Directions for this task.
Once the line with "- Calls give" is found, repeat exactly that line and every one after it until the data below ends, including the last line.
☆ ☆ ☆ ☆ ☆
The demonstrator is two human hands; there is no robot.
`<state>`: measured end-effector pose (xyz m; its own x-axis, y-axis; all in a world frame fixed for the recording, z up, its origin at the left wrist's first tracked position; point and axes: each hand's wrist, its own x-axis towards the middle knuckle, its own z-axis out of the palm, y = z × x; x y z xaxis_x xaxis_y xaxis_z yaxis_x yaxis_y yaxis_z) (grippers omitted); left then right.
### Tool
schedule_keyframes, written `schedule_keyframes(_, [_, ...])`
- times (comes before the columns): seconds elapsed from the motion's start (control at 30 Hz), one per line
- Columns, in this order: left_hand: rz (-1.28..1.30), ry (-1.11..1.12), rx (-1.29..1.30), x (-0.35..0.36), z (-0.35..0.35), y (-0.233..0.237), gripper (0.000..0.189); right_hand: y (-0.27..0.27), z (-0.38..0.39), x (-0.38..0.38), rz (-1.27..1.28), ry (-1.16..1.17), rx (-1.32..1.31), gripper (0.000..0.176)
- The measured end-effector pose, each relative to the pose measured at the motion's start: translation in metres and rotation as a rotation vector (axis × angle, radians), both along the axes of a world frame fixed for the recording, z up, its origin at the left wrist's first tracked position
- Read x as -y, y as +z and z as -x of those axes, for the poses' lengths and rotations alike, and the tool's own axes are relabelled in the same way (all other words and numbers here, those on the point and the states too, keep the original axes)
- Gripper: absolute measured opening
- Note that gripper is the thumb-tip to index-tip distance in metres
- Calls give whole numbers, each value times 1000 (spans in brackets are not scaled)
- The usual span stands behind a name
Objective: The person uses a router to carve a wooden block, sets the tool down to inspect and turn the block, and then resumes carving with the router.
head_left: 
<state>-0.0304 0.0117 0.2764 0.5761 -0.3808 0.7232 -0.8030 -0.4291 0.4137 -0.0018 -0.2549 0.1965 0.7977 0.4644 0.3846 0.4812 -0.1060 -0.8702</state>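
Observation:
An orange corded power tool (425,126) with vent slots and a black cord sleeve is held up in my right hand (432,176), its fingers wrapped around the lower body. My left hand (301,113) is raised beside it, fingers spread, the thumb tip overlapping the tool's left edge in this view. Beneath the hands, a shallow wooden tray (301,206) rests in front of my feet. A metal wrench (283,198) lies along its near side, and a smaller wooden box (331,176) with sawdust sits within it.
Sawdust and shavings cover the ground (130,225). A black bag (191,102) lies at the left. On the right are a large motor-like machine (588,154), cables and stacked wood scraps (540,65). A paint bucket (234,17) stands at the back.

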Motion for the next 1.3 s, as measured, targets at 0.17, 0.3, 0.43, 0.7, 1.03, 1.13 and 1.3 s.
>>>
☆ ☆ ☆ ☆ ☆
Exercise answer.
- Calls give whole numbers, each value times 1000 (spans in brackets are not scaled)
- The usual span stands behind a name
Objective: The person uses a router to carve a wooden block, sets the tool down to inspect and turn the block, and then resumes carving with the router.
head_left: 
<state>-0.0304 0.0117 0.2764 0.5761 -0.3808 0.7232 -0.8030 -0.4291 0.4137 -0.0018 -0.2549 0.1965 0.7977 0.4644 0.3846 0.4812 -0.1060 -0.8702</state>
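Observation:
An orange corded power tool (425,126) with vent slots and a black cord sleeve is held up in my right hand (432,176), its fingers wrapped around the lower body. My left hand (301,113) is raised beside it, fingers spread, the thumb tip overlapping the tool's left edge in this view. Beneath the hands, a shallow wooden tray (301,206) rests in front of my feet. A metal wrench (283,198) lies along its near side, and a smaller wooden box (331,176) with sawdust sits within it.
Sawdust and shavings cover the ground (130,225). A black bag (191,102) lies at the left. On the right are a large motor-like machine (588,154), cables and stacked wood scraps (540,65). A paint bucket (234,17) stands at the back.
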
Motion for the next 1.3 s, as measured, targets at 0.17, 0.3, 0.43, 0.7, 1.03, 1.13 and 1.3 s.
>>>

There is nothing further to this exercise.